→ Directions
Set the material down again exactly, line by line, skipping each picture.
BEGIN
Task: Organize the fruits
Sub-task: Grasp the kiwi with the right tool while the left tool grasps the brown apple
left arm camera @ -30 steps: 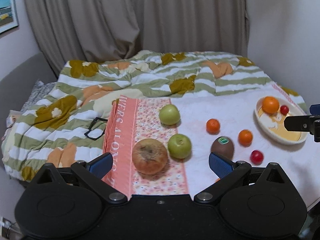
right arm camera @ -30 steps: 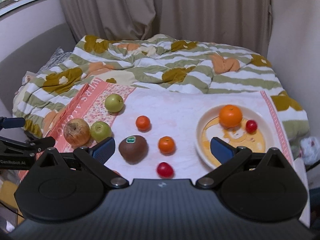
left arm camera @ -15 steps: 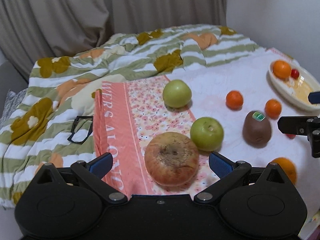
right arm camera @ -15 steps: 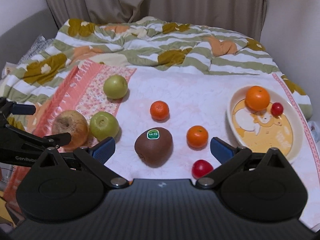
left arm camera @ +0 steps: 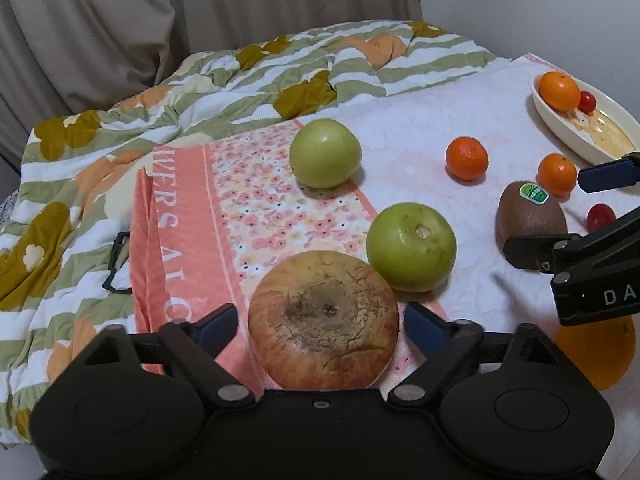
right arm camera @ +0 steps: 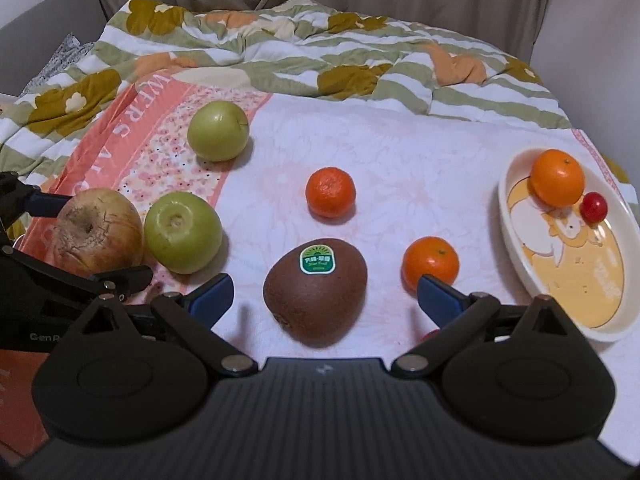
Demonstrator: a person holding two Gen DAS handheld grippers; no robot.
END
→ Answer box
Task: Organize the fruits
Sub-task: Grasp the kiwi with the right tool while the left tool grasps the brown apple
left arm camera @ -30 steps: 
right arm camera @ -30 steps: 
left arm camera @ -15 steps: 
right arm camera @ -15 steps: 
left arm camera @ +0 steps: 
right arm camera @ +0 steps: 
Demonstrator: a person holding two Gen DAS handheld grippers; no robot.

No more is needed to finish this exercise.